The cost of accessing space has dropped rapidly, making it more feasible for state and local government to work with companies that launch, maintain and provide a range of services through satellites.
The modern technology stack is typically described as a pyramid: At the bottom is infrastructure, in the middle is a platform, and on top of it all is software. Each layer supports the next.
The evolving commercial space tech industry — which appears to have some interesting use cases for state and local government work — can be thought of in much the same way. On the ground, there's launching infrastructure to send hardware into orbit. Circling the Earth are satellites carrying various cameras, sensors and other tools. And through that technology, software is able to deliver data and services.
SpaceX also operates in all three layers of the stack — they launch, they orbit and they provide services, including the planned Starlink satellite constellation slated to bring Internet connectivity to hard-to-reach areas.
Defense contractor Northrop Grumman, which acquired rocket-launched Orbital Sciences in 2018, offers a variety of launching and satellite services. Relative newcomer Rocket Lab is working specifically on smaller launches.
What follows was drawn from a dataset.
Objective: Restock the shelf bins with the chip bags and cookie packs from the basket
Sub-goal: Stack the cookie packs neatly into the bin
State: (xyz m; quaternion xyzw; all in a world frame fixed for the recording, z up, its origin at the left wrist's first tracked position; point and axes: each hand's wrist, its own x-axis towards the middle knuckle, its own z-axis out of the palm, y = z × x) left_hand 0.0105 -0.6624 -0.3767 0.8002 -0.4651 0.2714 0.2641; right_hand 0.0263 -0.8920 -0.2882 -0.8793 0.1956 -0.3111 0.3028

Amazon and Amazon Web Services are, perhaps, surprising players in the industry. The diversified tech giant is offering services to satellites, including "Ground Station as a Service" — helping to establish a link between ground and orbit. Like SpaceX, Amazon has plans to create a satellite constellation for Internet connectivity purposes.
Companies that focus more on the top service layer include Planet and Swarm, which both own satellites in space and intend to use them to provide imagery and monitoring services to customers in a variety of industries.
Government Technology plans to continue covering this niche going forward. If you are aware of a space company that has a connection to state and local government, drop a line to firstname.lastname@example.org.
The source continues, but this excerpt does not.